Records shown:
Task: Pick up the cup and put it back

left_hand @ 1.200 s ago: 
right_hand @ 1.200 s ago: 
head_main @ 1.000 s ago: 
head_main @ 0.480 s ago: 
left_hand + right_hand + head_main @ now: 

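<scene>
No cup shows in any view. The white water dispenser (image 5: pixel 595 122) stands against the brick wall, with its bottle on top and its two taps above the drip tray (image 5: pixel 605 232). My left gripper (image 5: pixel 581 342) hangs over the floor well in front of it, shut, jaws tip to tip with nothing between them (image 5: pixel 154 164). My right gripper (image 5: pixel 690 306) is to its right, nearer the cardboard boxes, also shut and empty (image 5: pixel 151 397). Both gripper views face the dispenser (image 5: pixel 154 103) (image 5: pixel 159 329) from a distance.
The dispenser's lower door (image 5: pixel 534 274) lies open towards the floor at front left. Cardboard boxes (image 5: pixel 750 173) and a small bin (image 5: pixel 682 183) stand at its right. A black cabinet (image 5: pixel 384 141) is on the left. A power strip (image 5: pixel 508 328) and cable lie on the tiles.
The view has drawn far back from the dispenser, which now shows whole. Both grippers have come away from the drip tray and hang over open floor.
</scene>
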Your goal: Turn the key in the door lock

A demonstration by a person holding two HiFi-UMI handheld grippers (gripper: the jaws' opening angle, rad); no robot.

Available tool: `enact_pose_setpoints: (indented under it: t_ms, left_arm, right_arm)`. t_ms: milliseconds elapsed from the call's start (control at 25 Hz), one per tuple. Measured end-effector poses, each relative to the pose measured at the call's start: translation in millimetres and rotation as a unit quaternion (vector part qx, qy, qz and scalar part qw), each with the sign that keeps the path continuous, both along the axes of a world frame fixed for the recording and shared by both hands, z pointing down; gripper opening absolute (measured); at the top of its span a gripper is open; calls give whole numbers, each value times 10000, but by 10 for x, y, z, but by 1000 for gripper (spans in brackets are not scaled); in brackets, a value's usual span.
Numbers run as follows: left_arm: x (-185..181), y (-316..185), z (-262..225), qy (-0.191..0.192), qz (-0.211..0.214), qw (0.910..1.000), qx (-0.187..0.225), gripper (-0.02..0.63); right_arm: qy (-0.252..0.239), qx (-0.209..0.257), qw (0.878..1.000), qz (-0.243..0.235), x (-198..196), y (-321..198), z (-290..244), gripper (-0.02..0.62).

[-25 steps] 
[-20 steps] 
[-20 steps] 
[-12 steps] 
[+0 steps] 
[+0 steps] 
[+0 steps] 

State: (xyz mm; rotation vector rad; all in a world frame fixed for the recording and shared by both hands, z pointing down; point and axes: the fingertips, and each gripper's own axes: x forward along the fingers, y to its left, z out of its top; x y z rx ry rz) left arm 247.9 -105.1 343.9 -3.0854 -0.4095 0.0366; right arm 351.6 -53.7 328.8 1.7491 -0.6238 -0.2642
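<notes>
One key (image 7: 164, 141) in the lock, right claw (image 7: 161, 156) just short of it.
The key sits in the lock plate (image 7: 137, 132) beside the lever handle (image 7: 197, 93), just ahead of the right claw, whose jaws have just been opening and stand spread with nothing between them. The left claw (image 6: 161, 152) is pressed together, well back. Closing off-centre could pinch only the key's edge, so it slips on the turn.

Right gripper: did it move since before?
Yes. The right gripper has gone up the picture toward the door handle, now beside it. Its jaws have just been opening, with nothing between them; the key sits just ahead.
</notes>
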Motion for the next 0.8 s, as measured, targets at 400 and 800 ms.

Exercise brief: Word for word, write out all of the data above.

Answer for this exercise:
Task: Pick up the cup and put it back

left_hand @ 1.200 s ago: 
right_hand @ 1.200 s ago: 
head_main @ 1.000 s ago: 
head_main @ 0.480 s ago: 
left_hand + right_hand + head_main @ now: 

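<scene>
No cup shows in any view. The white water dispenser (image 5: pixel 595 122) stands against the brick wall, with its bottle on top and its two taps above the drip tray (image 5: pixel 605 232). My left gripper (image 5: pixel 581 342) hangs over the floor well in front of it, shut, jaws tip to tip with nothing between them (image 5: pixel 154 164). My right gripper (image 5: pixel 690 306) is to its right, nearer the cardboard boxes, also shut and empty (image 5: pixel 151 397). Both gripper views face the dispenser (image 5: pixel 154 103) (image 5: pixel 159 329) from a distance.
The dispenser's lower door (image 5: pixel 534 274) lies open towards the floor at front left. Cardboard boxes (image 5: pixel 750 173) and a small bin (image 5: pixel 682 183) stand at its right. A black cabinet (image 5: pixel 384 141) is on the left. A power strip (image 5: pixel 508 328) and cable lie on the tiles.
The view has drawn far back from the dispenser, which now shows whole. Both grippers have come away from the drip tray and hang over open floor.
</scene>
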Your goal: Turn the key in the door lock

A demonstration by a person holding two HiFi-UMI handheld grippers (gripper: the jaws' opening angle, rad); no robot.

Available tool: `enact_pose_setpoints: (indented under it: t_ms, left_arm, right_arm)`. t_ms: milliseconds elapsed from the call's start (control at 25 Hz), one per tuple. Measured end-effector poses, each relative to the pose measured at the call's start: translation in millimetres and rotation as a unit quaternion (vector part qx, qy, qz and scalar part qw), each with the sign that keeps the path continuous, both along the axes of a world frame fixed for the recording and shared by both hands, z pointing down; gripper opening absolute (measured); at the top of its span a gripper is open; calls give whole numbers, each value times 10000, but by 10 for x, y, z, but by 1000 for gripper (spans in brackets are not scaled); in brackets, a value's usual span.
Numbers run as follows: left_arm: x (-185..181), y (-316..185), z (-262..225), qy (-0.191..0.192), qz (-0.211..0.214), qw (0.910..1.000), qx (-0.187..0.225), gripper (-0.02..0.63); right_arm: qy (-0.252..0.239), qx (-0.209..0.257), qw (0.878..1.000), qz (-0.243..0.235), x (-198..196), y (-321..198), z (-290..244), gripper (-0.02..0.62).

[-25 steps] 
[-20 steps] 
[-20 steps] 
[-12 steps] 
[+0 steps] 
[+0 steps] 
[+0 steps] 

State: (xyz mm; rotation vector rad; all in a world frame fixed for the recording and shared by both hands, z pointing down; point and axes: the fingertips, and each gripper's own axes: x forward along the fingers, y to its left, z out of its top; x y z rx ry rz) left arm 247.9 -105.1 343.9 -3.0854 -0.4095 0.0366; right arm 351.6 -53.7 328.8 1.7491 -0.6238 -0.2642
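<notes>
One key (image 7: 164, 141) in the lock, right claw (image 7: 161, 156) just short of it.
The key sits in the lock plate (image 7: 137, 132) beside the lever handle (image 7: 197, 93), just ahead of the right claw, whose jaws have just been opening and stand spread with nothing between them. The left claw (image 6: 161, 152) is pressed together, well back. Closing off-centre could pinch only the key's edge, so it slips on the turn.

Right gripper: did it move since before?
Yes. The right gripper has gone up the picture toward the door handle, now beside it. Its jaws have just been opening, with nothing between them; the key sits just ahead.
</notes>
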Motion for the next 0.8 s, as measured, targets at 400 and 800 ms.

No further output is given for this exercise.